Le prétendu empêchement à l’inspection de la voiture dans laquelle suivait le ministre Eduardo Cabrita et qui a été impliqué dans un accident sur l’A6, qui a fait une victime mortelle, génère un rejet à droite. Si les informations publiées ce jeudi par « Correio da Manhã », PSD, CDS-PP, Chega et Iniciativa Liberal se confirment, mettent en garde contre le risque d’avoir été une « dissimulation politique » et en accusent le Premier ministre, António Costa .
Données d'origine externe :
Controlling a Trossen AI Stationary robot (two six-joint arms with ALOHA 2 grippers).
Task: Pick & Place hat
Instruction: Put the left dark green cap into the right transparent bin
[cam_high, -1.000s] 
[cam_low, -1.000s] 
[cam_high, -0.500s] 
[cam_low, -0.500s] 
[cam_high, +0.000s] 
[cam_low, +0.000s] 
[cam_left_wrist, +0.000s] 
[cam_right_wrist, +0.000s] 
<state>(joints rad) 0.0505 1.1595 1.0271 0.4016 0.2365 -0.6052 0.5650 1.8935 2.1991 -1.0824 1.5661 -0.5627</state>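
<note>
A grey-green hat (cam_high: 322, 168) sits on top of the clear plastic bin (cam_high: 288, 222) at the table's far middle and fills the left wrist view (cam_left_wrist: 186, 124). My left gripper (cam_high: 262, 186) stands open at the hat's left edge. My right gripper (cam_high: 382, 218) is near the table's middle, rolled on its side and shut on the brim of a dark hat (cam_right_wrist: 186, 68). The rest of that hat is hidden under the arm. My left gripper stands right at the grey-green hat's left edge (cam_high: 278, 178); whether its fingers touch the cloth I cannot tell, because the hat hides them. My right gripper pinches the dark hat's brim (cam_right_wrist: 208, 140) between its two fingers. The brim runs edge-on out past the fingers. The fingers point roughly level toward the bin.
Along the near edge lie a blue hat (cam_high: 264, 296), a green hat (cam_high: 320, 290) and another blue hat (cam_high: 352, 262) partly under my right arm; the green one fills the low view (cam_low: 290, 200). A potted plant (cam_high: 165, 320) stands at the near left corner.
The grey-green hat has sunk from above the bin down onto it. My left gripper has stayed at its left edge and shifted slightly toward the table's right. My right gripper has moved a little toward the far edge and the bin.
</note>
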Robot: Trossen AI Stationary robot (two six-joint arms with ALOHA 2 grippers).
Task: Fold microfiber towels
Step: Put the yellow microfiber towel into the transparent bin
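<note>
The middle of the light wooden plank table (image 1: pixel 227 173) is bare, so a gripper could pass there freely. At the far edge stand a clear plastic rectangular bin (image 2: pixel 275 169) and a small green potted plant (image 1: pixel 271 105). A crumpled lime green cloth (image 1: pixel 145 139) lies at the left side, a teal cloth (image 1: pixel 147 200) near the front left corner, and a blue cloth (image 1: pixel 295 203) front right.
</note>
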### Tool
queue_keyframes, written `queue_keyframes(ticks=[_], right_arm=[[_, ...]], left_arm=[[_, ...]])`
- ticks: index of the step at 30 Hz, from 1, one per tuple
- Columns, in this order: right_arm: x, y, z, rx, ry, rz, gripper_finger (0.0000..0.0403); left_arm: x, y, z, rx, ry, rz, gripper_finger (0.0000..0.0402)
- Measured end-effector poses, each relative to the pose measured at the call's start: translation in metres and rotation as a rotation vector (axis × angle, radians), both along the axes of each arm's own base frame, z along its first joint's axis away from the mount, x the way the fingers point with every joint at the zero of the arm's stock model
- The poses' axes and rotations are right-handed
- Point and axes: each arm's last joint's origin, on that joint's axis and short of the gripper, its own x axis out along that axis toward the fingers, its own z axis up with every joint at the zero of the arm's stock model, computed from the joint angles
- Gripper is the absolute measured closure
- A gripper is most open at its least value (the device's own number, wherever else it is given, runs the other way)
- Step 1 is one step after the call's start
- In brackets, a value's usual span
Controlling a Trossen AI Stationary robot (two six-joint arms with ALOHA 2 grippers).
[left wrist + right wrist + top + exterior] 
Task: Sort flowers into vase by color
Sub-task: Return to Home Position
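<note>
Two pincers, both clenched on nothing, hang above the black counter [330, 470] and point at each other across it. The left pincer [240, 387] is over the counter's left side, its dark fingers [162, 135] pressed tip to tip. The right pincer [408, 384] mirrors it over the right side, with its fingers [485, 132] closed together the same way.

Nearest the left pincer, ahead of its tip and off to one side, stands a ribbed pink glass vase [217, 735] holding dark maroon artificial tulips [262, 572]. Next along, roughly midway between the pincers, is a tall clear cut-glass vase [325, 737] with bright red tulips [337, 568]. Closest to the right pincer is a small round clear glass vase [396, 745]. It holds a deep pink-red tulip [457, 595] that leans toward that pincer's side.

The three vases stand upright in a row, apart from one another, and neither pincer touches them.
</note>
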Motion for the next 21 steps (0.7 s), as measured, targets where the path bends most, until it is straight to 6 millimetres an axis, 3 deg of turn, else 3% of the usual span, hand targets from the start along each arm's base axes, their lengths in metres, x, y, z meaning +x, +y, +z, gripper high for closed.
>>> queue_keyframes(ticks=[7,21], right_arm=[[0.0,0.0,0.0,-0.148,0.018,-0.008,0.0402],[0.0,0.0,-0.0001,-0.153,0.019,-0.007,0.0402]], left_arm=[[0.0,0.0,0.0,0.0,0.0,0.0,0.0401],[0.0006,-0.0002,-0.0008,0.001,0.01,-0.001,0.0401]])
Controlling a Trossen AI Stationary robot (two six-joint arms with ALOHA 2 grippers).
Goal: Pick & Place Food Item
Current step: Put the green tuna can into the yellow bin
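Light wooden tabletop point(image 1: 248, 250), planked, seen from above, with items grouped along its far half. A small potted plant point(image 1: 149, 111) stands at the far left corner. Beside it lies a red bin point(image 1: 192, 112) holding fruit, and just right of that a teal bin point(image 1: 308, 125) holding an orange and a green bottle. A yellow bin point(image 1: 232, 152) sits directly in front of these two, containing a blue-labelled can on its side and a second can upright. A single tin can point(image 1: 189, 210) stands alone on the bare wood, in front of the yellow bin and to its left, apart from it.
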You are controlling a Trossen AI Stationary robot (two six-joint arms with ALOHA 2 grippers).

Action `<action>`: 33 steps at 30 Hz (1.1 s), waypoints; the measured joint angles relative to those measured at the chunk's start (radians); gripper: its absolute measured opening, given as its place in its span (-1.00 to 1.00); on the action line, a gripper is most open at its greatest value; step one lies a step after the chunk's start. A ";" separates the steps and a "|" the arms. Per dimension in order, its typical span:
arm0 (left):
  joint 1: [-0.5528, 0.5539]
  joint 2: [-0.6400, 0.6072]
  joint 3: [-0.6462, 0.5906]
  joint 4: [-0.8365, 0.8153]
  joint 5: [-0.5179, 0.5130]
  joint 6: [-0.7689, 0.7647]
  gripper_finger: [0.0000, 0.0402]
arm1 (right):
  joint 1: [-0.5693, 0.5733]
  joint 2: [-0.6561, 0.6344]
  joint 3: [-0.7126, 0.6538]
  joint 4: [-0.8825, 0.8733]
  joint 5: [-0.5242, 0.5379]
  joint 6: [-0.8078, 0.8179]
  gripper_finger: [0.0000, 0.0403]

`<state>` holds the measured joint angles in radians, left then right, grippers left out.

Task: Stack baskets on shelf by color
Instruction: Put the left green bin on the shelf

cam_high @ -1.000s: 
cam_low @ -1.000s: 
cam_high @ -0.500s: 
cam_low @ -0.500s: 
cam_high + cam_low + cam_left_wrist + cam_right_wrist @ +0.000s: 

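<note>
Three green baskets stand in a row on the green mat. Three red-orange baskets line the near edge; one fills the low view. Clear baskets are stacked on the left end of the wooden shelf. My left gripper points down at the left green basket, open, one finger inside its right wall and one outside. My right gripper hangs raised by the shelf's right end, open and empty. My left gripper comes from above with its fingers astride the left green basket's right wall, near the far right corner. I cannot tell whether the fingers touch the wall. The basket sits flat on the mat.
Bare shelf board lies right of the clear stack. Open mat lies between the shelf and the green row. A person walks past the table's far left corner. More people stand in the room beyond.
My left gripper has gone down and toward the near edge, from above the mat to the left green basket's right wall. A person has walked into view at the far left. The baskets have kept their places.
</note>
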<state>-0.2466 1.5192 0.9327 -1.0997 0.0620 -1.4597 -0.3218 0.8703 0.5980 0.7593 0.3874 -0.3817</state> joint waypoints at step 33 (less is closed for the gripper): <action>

Pour le leader du PSD, Rui Rio, la nouvelle que la GNR a été empêchée par « ordre supérieur » d’effectuer des inspections sur la BMW où Eduardo Cabrita suivait et qu’il est entré en collision avec un homme de 43 ans qui effectuait des travaux de nettoyage du côté de l’autoroute qui relie Palmela à l’Espagne est « très grave » et « preuve » que la voiture suivait « une vitesse excessive ». Il dit également que cela montre que « le vrai leader politique » est António Costa.

« Si cela se confirme, c’est très grave. Preuve, en pratique, que la voiture roulait à grande vitesse. Et cela prouve aussi que le Premier ministre est le vrai responsable politique, pour avoir insisté pour maintenir – contre tout et contre tous – le ministre de l’Administration intérieure en fonction », a écrit Rui Rio, sur Twitter.

Dans le même ordre d’idées, le président du CDS-PP, Francisco Rodrigues dos Santos, avait déjà déclaré ce mercredi qu’Eduardo Cabrita doit « des explications au pays pour qu’il n’y ait pas de compréhension quasi généralisée que l’impunité continue de prévaloir dans ce gouvernement et, quand il s’agit de prendre ses responsabilités, personne ne parle, on laisse le silence et le ministre se cache de la victime, de ses proches et des Portugais ».

Le groupe parlementaire CDS-PP, dirigé par Telmo Correia, a également envoyé une série de questions au gouvernement pour tenter de confirmer si les travaux existants sur le site de l’accident n’étaient pas balisés et si le véhicule était « dans les limites de vitesse applicables à cette section. de la route ». A6″.

Sur les réseaux sociaux, l’unique député et président de Chega, André Ventura, a également écrit que « s’il est confirmé qu’il y avait un ordre supérieur pour empêcher les investigations du véhicule dans lequel Eduardo Cabrita suivait, c’est extrêmement grave et constitue sans aucun doute un cas manifeste d’abus de pouvoir intolérable ». André Ventura ajoute que « le Parlement ne peut pas garder le silence » sur cette affaire.

L’Initiative libérale, en revanche, réclame une expertise dans la voiture d’Eduardo Cabrita et affirme que le comportement du ministre « révèle, une fois de plus, qu’il n’a pas l’adéquation institutionnelle requise pour l’exercice du poste que lui a confié le premier ministre ». ministre ». Et de souligner : « La connaissance des circonstances dans lesquelles ce tragique accident s’est produit est essentielle pour déterminer le type de protection auquel la famille peut prétendre ».

Concernant l’entrave présumée aux inspections de la voiture impliquée dans l’accident, le parti dirigé par João Cotrim Figueiredo affirme que « le recours aux forces de sécurité de l’État pour effectuer une dissimulation politique au détriment de l’accomplissement de leur mission est extrêmement grave » et que « c’est la propre crédibilité du Premier ministre, qui est irrémédiablement compromise face à l’entêtement incompréhensible à maintenir en fonction ceux qui ont depuis longtemps épuisé leur période de validité politique et présente dans ce cas un comportement indéfendable avec une victime mortelle ».

« Il est inacceptable que, dans une affaire d’une telle gravité, le ministre de l’Administration intérieure, qui est justement chargé d’assurer la sécurité routière, agisse sans aucune transparence, même si sa version des événements a été démentie par la société concessionnaire et suite à l’annonce que indiquer pour une dissimulation inacceptable des faits qui ont conduit à l’écrasement du mortel », dit-il.